• [Instructions for the task]: For each line of the listing below that contains the string "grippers", copy the line.

═════ Data extract

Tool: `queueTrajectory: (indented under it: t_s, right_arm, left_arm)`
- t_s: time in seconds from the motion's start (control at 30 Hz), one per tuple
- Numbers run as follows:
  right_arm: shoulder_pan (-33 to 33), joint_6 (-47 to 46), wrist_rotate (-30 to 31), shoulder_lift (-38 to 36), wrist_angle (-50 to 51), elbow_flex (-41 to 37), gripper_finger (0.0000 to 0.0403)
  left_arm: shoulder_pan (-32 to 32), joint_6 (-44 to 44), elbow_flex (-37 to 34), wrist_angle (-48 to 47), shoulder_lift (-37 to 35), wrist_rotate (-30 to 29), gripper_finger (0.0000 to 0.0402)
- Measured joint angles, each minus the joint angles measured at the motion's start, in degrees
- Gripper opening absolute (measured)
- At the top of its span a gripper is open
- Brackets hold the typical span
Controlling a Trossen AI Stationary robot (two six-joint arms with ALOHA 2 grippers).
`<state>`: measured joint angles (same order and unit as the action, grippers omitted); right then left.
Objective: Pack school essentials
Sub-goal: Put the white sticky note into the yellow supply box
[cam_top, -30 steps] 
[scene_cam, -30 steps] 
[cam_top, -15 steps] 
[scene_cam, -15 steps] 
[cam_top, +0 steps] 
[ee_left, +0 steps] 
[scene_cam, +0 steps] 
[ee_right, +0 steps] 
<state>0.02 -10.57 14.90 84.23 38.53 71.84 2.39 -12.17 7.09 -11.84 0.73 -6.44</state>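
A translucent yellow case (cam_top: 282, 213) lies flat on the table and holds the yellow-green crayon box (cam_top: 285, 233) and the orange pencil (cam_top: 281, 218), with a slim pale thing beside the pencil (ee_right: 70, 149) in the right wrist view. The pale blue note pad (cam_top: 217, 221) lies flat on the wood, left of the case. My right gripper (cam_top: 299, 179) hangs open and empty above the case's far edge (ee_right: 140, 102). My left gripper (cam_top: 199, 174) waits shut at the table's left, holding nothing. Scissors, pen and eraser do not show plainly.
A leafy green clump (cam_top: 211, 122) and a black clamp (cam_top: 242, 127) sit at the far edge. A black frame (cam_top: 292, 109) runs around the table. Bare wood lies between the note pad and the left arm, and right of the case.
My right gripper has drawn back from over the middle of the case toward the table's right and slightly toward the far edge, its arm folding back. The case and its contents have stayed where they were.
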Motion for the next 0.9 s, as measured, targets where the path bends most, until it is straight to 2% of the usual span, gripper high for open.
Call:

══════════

• [Finished task]:
Controlling a Trossen AI Stationary robot (two six-joint arms with ALOHA 2 grippers).
`<state>`: measured joint angles (same order and unit as the action, grippers omitted); right then left.

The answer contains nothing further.